Pour lire le début de "Pierres et Natasha"
L’animation du centre ville d'Etretat bourdonne à ces oreilles. Coincé dans la foule, il perd Natasha de vue. Il l’a vu tourner, au détour d’une ruelle. Vide ! Des badauds, imposants et lourds, chargés de souvenirs et de glaces à la vanille, le regardent, étonnés. Pierre arpente les rues bondées, traverse les terrasses de café, se fraie un passage entre les tourniquets de cartes postales et les grosses dames, heurte encore quelques pères de famille, de plein fouet. Un vendeur de kebab, haranguant la foule, lui propose un sandwich avec le sourire, qu’il refuse d’un geste las.
Un vieux cheval, harnaché à une charrette à touristes d’un autre âge, renâcle son ennui, les yeux cachés par deux carrés de feutre noir. Le soleil fait des flaques, sur le sol, devant lui, qu’il essaye d’attraper d’un coup de sabot. Pierre s’arrête, à sa hauteur, car il constate qu’un morceau de tulle blanc s’échappe du sac. Il s’agenouille, tire sur la fermeture éclair qui refuse de s’ouvrir davantage, s’énerve.

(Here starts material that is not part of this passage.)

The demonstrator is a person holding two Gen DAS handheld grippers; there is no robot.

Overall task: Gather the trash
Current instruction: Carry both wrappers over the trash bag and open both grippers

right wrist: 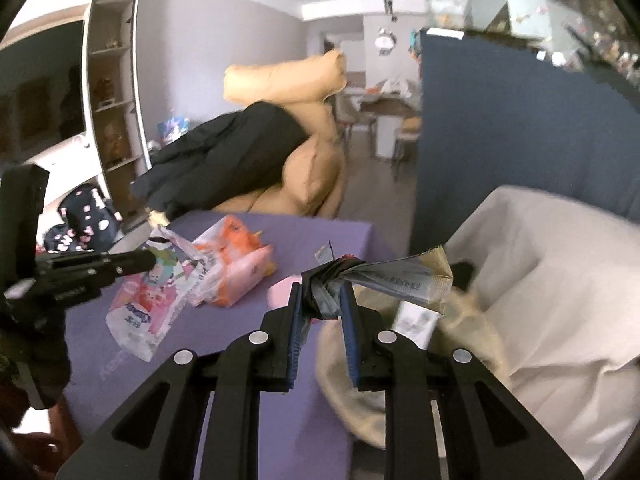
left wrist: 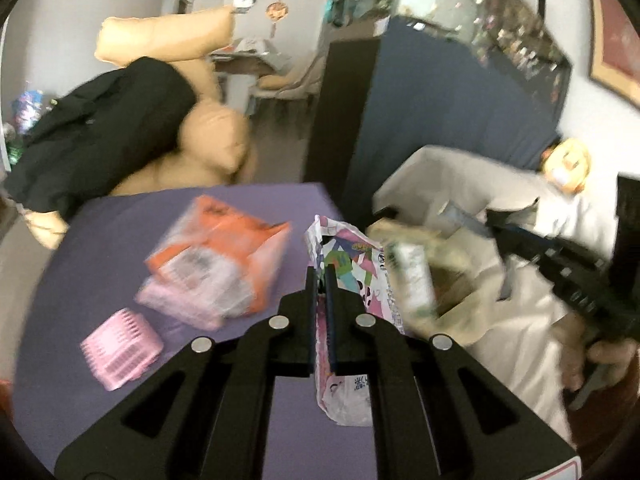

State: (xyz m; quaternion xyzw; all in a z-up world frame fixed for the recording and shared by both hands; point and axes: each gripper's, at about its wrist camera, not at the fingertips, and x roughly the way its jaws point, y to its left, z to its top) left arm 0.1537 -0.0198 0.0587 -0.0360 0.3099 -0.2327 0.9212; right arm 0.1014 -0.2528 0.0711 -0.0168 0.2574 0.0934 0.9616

« Hé, mon gars, faut pas rester là, près de mon cheval. Après, on va se plaindre d’avoir pris un coup dans la tête. Sérieux, mon gars, faut pas rester là ! ».
Pierre soupire, une nouvelle fois. Il traverse la placette, s’assoit sur un banc, et se décide à replier complètement la robe de mariée de Natasha. A l’aide d’un trombone, d’un peu de sueur et de quelques minutes de patience, enfin, le sac s’ouvre. Il en sort la soie blanche en boule, et l’étale sur le banc, bien à plat, lissant avec ses paumes le tissu éclaboussé de soleil. Il cligne des yeux. Des enfants s’approchent, curieux, sans rien dire. Il plie, les manches, le col, le bas de la robe. Il hésite, avec les frous-frous.
Un rire clair le tire de sa concentration. Natasha, les mirettes illuminés de lumière et d’amour, le regarde, d’un air mutin et enjoué, tandis que sa langue, dans un joyeux va-et-vient, s’amuse sur une grande glace italienne d’un rose fluorescent.
« - J’ai gagné ! ».
Pierre hausse les épaules. Mais il n’est pas si mécontent ! Et d’un, il a pu ranger cette robe comme il faut, et de deux, il a retrouvé sa femme.
« - Viens, je vais te montrer ce que j’ai gagné ! Si tu veux, on pourra partager.
- Partager quoi ?
- Viens, tu vas voir ! ».
Elle le tire par la main, et l’entraîne dans l’une des rues adjacentes, sautillant comme une mésange dans la douce lumière de ce début d’après-midi de juin, printanier et heureux.